> [Information supplied]:
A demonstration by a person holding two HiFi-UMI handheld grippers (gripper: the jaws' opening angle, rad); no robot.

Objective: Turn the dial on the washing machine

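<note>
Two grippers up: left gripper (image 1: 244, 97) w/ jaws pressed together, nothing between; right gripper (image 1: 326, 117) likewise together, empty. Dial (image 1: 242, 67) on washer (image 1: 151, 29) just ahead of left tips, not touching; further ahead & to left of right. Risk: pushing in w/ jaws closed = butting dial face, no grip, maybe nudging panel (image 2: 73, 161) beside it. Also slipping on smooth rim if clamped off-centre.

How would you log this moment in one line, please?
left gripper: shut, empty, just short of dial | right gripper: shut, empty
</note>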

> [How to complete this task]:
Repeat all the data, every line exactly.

> [Exercise answer]:
A demonstration by a person holding two HiFi-UMI handheld grippers (gripper: the jaws' opening angle, rad); no robot.

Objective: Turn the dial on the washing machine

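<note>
Two grippers up: left gripper (image 1: 244, 97) w/ jaws pressed together, nothing between; right gripper (image 1: 326, 117) likewise together, empty. Dial (image 1: 242, 67) on washer (image 1: 151, 29) just ahead of left tips, not touching; further ahead & to left of right. Risk: pushing in w/ jaws closed = butting dial face, no grip, maybe nudging panel (image 2: 73, 161) beside it. Also slipping on smooth rim if clamped off-centre.

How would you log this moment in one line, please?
left gripper: shut, empty, just short of dial | right gripper: shut, empty
</note>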

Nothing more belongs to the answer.